5  Instrumental Variables

Finding Exogenous Variation When OLS Fails

Endogeneity
Causal Inference
Cross-Section
Author

Jake Anderson

Published

March 3, 2026

Modified

March 4, 2026

Abstract

When an explanatory variable is correlated with the error term, OLS is biased and inconsistent. Instrumental variables provide a way to isolate exogenous variation and recover causal estimates. This chapter develops the IV estimator through two concrete examples, introduces 2SLS, and covers the Hausman test and overidentification tests for instrument validity.

NotePrerequisites

You should be comfortable with OLS estimation and omitted variable bias before reading this chapter. See Omitted Variable Bias and Measurement Error for background on why \(\text{Cov}(x_i, \varepsilon_i) \neq 0\) causes OLS to fail.

5.1 Motivation

Economists are always hunting for ways to estimate causal relationships. We envy colleagues in lab sciences who have the “gold standard” of random assignment. Instead, we often rely on “natural experiments” where something in the world affects two groups differently.

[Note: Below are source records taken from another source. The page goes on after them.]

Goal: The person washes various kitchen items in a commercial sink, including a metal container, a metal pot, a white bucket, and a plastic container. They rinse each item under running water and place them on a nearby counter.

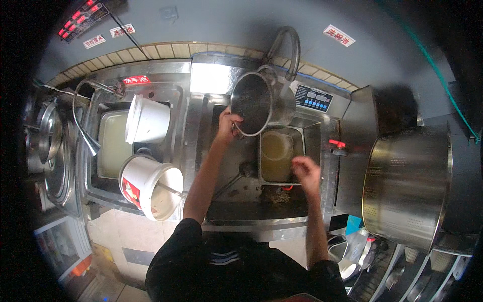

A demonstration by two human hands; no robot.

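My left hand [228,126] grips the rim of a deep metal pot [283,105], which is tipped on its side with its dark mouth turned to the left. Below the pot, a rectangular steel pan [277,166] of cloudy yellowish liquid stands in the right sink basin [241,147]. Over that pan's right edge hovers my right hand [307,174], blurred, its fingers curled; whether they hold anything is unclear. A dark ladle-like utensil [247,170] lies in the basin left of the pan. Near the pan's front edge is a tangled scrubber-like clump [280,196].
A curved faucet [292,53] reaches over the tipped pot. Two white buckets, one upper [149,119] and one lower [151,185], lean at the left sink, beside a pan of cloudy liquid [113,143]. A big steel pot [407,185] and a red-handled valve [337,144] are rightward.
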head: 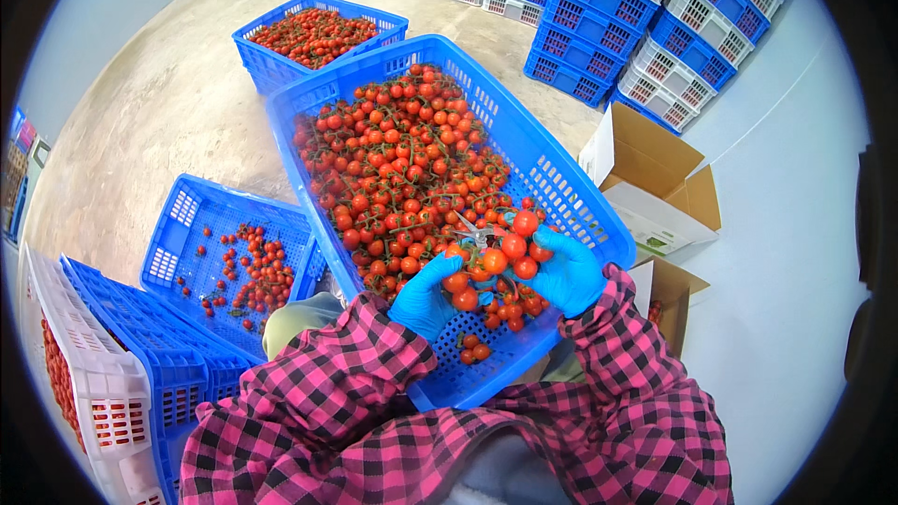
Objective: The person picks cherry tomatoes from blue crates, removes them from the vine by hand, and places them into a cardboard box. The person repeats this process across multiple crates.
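Observation:
My left hand (426, 298), in a blue glove, grips the left side of a cluster of red cherry tomatoes (494, 261). On its right side my gloved right hand (572, 273) holds the same cluster. Small pruning snips (479, 233) point up and left behind the cluster, blades apart. Their handles are mostly hidden by the fruit and appear to be in my right hand. Below both hands is a tilted blue plastic crate (554, 179), with a heap of tomatoes on the vine (403, 161) in it. A few tomatoes (477, 352) lie on its near floor.
At the left, another blue crate (193, 238) contains scattered loose tomatoes (263, 273). A full blue crate (263, 59) stands beyond on the concrete floor (175, 112). Cardboard boxes (649, 200) are at the right. Stacked crates (593, 21) line the back; a white crate (119, 379) is near left.

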Motion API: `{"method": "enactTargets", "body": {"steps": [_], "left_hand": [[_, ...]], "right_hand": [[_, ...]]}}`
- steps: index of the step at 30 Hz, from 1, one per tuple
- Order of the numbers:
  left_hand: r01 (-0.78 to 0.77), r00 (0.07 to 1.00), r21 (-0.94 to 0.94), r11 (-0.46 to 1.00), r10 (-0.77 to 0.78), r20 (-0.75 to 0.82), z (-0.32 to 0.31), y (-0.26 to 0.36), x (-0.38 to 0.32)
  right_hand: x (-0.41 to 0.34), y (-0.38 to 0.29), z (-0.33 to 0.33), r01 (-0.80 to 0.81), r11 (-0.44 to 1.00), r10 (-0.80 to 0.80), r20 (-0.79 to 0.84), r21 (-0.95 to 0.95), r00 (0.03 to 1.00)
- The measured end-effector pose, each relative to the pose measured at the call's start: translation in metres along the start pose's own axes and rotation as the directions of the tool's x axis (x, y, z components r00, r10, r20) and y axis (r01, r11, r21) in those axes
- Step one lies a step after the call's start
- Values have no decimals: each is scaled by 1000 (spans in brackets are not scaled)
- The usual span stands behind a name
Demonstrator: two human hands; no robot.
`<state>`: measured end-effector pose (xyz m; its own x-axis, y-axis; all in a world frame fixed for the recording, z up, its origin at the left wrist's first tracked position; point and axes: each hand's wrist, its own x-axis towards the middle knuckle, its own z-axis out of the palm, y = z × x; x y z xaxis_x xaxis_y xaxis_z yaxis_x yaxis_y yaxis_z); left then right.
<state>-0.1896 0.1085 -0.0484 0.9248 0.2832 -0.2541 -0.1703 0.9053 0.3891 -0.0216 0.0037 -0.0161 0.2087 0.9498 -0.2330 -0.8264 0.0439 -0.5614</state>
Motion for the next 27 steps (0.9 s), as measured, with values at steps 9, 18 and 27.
{"method": "enactTargets", "body": {"steps": [9,18,27], "left_hand": [[21,1000,-45,999,-21,3,-10,-3,5],[46,999,-18,999,-47,-7,-13,-5,9],[10,1000,184,983,-5,-24,-24,-6,12]], "right_hand": [[-10,5,7,-70,994,56,153,84,987],[-51,4,7,85,992,-96,127,94,987],[-221,-38,-64,409,796,-584,-388,-446,713]]}}
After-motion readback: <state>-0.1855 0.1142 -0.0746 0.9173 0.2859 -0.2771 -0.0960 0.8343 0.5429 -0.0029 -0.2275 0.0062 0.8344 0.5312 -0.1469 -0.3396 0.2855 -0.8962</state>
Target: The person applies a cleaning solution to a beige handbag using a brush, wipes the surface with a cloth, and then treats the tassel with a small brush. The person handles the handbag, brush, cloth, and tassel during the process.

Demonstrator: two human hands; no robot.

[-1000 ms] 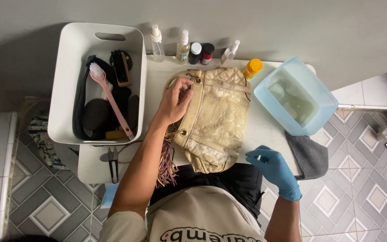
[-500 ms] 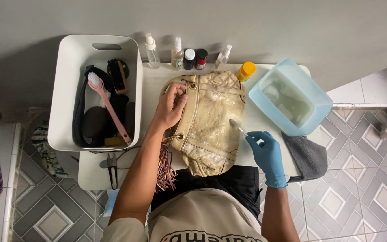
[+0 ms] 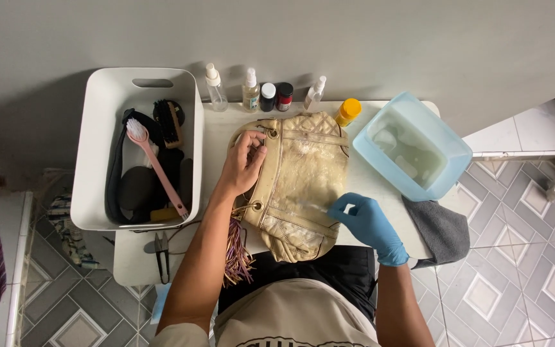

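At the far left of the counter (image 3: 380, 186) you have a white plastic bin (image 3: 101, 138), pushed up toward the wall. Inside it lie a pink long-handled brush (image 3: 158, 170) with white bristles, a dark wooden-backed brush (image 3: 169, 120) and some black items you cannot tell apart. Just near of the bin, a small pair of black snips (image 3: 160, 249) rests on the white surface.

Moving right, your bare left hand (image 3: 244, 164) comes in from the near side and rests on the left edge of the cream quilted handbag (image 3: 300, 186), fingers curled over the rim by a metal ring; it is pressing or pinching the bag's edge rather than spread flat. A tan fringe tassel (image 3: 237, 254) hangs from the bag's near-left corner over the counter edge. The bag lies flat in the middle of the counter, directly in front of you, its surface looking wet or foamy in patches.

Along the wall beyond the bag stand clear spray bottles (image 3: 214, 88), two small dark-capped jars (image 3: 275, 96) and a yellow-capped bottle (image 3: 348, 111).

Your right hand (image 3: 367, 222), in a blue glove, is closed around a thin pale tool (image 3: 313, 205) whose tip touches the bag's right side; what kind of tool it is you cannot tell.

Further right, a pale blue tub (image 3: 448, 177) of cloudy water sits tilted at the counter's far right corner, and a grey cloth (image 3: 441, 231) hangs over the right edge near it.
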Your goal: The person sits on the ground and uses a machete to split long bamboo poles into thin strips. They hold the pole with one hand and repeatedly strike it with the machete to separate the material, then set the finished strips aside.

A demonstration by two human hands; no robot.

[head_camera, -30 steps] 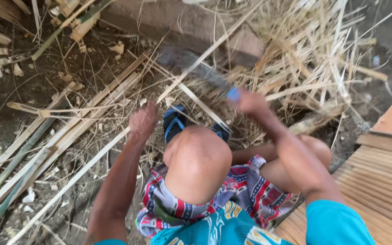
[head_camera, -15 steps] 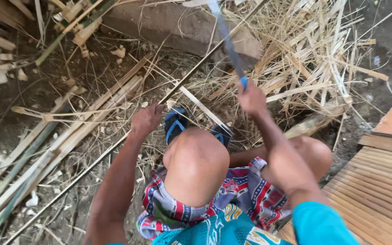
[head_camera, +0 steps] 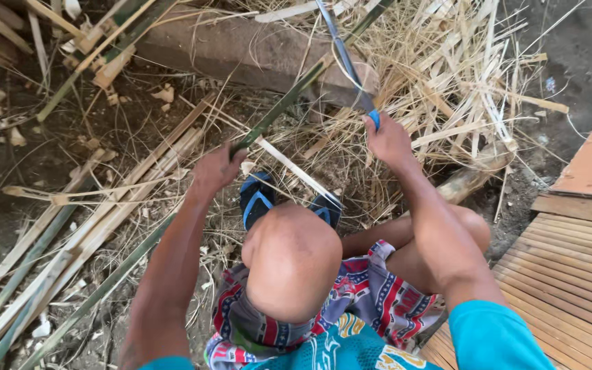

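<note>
- Head view: the left hand [head_camera: 217, 168] was stretched forward on a nearly straight arm, its fingers wrapped shut around a long green bamboo strip [head_camera: 289, 103], gripping it just beyond the blue sandals [head_camera: 258, 199].
- The strip ran on a slant — from the lower left of the ground, through the closed hand, up to the top of the frame, where it lay across a reddish-brown block [head_camera: 241, 51].
- The right hand [head_camera: 386, 140] was raised beside and slightly ahead of the left, the forearm angled up from a bent elbow, fingers clenched around the blue handle of a long knife [head_camera: 344, 58].
- The blade pointed up and away from the person, its upper length near where the strip crossed the block; whether the edge touched the strip could not be told.
- Both arms passed either side of a bent bare knee, above patterned shorts [head_camera: 371, 294] and a teal shirt.
- A heap of pale split bamboo shavings [head_camera: 460, 89] lay behind the right hand — well spread over the dirt.
- More bamboo slats [head_camera: 70, 240] lay in a loose bundle left of the left arm.
- A slatted wooden platform [head_camera: 570, 267] stood at the right edge.
</note>
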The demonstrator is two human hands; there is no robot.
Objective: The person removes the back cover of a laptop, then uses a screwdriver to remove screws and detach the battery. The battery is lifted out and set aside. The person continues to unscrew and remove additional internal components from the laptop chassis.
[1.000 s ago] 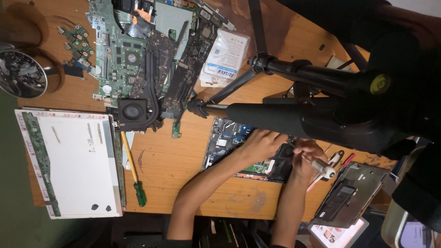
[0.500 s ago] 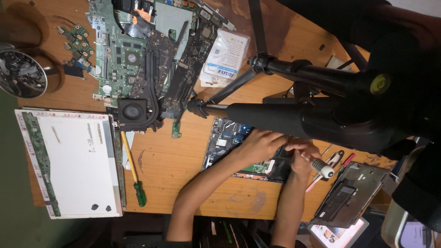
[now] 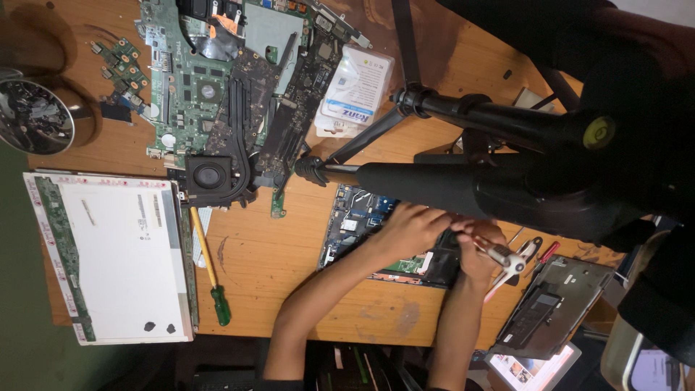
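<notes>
My left hand [image 3: 409,230] rests flat on an opened laptop base [image 3: 355,217] with a blue and green circuit board, lying on a wooden table [image 3: 275,253]. Close beside it, my right hand [image 3: 479,250] is shut on a small screwdriver with a silver and white handle [image 3: 507,257]. The tip points down at the laptop base's right end, where it is hidden by my fingers. Both forearms come in from the bottom edge.
A black tripod [image 3: 463,181] crosses above the hands. A green motherboard [image 3: 195,87] with a black fan [image 3: 208,175], a white box [image 3: 358,90], a screen panel [image 3: 116,253], a green-handled screwdriver [image 3: 210,275], a metal bowl [image 3: 32,116] and a grey laptop part [image 3: 550,304] lie around.
My right hand with the screwdriver has shifted slightly at the laptop base. My left hand stays on the board.
</notes>
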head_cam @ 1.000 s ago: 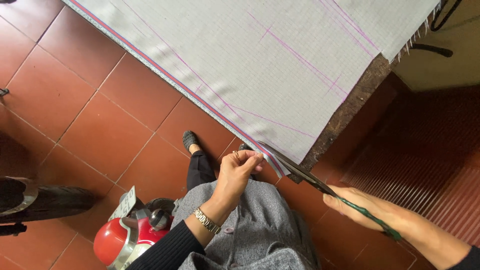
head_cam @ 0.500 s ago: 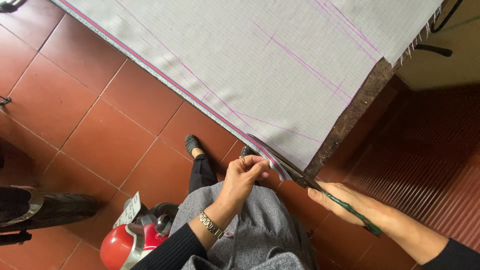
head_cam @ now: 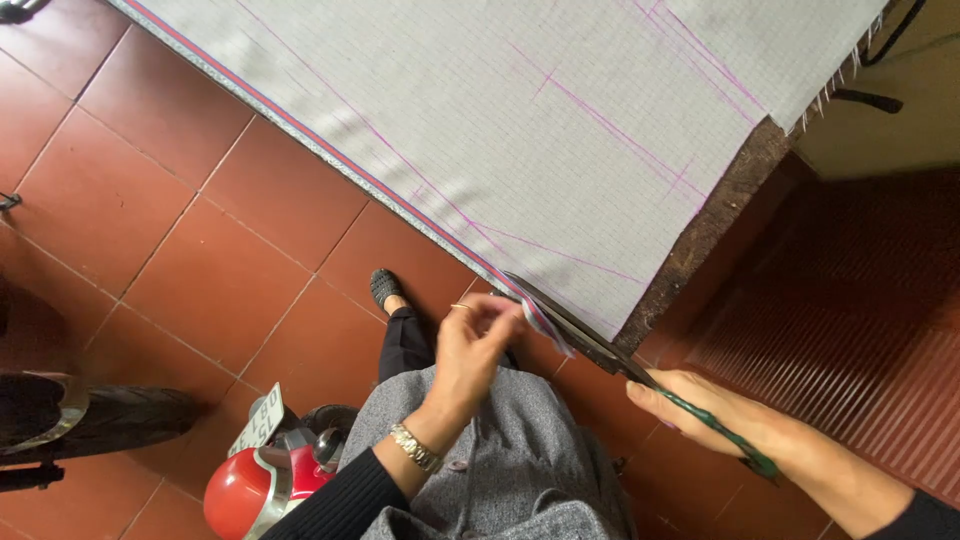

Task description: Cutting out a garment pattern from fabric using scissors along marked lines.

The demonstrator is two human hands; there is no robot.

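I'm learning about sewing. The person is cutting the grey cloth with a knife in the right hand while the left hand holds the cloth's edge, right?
Not quite. It is not a knife: the right hand holds green-handled scissors, blades at the edge of the grey cloth. The head view shows this. The left hand does hold the cloth's edge.

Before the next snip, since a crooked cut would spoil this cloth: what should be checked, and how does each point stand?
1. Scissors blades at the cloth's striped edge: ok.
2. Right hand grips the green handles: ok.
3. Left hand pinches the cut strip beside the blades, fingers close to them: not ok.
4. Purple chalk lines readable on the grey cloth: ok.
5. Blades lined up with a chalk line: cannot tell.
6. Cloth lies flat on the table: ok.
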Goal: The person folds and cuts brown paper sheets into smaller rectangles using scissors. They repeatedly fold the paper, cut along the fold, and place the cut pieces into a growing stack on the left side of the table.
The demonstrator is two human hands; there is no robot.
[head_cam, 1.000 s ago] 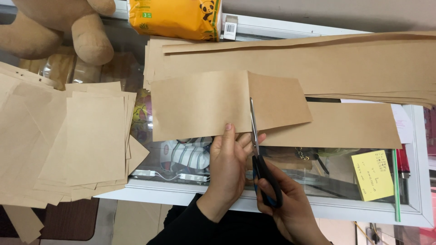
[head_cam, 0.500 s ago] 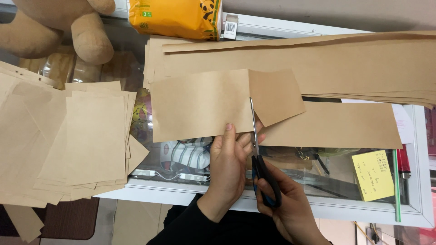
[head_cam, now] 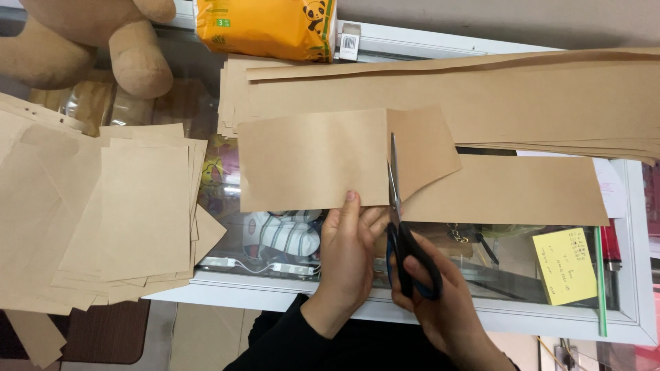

The problem: individuals are not randomly assigned, so our regressions conflate the effect we care about with other effects. This is the same issue we encountered with omitted variable bias.

Endogeneity means \(\text{Cov}(x_i, \varepsilon_i) \neq 0\). The regressor is correlated with the error term, so OLS is biased and inconsistent.

5.2 Example: Returns to Education

\[ \log(\text{wage}_i) = \beta_0 + \beta_1 \text{educ}_i + \varepsilon_i \tag{5.1}\]

This regression asks: “How much does education affect wages?” But people are not randomly assigned to education levels. If “ability” (or motivation, family resources, etc.) affects both education and wages but is unobserved:

  • \(\varepsilon_i\) contains ability
  • More able people get more education
  • \(\text{Cov}(\text{educ}_i, \varepsilon_i) > 0\)
  • \(\implies\) OLS overestimates \(\beta_1\)

This is the classic ability bias argument. The sign of the bias is positive because ability raises both education and wages.

We need a variable that shifts education but has no direct effect on wages. This is an instrument.

5.3 Two Concrete Instruments

Consider two students, Maya and Luis. They both apply to the same competitive charter school. The school uses a random lottery to decide who gets an offer. Maya’s number is drawn; Luis’s is not.

Why this works as an instrument:

  • The students start out equally prepared
  • The only difference is the random offer
  • The offer changes opportunity but doesn’t choose based on talent or effort

Imagine two students, Alex and Jordan. They grow up in similar families, earn similar grades, have the same motivation. The only difference: Alex lives one mile from a community college; Jordan lives twenty miles away.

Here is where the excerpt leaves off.